Aim of the task ::
What lines of the data below hold "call"? Show them.

Data extract ::
# # # #

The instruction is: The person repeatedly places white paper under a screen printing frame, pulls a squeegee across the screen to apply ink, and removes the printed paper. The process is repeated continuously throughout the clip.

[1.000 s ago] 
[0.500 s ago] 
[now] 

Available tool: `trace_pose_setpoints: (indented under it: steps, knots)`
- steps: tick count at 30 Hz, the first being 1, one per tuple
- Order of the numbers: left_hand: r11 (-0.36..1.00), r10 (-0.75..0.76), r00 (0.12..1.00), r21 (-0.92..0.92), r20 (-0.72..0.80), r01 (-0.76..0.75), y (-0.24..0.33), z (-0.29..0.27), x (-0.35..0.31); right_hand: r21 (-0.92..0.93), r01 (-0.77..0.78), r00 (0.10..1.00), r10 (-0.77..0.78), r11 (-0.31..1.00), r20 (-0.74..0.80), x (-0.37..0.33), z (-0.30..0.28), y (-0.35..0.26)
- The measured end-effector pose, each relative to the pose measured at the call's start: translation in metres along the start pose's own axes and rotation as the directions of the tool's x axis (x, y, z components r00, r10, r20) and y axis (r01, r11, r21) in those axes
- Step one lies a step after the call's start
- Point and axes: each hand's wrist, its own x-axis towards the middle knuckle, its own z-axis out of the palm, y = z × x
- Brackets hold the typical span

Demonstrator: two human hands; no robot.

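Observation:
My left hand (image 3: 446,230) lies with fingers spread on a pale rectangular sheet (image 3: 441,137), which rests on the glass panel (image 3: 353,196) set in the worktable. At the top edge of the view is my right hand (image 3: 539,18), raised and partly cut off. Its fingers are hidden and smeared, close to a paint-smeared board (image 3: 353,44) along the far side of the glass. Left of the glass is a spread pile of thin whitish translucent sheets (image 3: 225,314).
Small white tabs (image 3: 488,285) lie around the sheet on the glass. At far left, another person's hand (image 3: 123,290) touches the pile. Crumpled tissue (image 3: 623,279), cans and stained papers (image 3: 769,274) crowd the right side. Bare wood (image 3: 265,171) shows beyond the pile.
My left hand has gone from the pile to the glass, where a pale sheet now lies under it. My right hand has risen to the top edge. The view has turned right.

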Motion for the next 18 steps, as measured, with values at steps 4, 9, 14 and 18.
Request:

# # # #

Expected answer ::
- The measured end-effector pose, each relative to the pose measured at the call's start: translation in metres along the start pose's own axes and rotation as the directions of the tool's x axis (x, y, z components r00, r10, r20) and y axis (r01, r11, r21) in those axes
- Step one lies a step after the call's start

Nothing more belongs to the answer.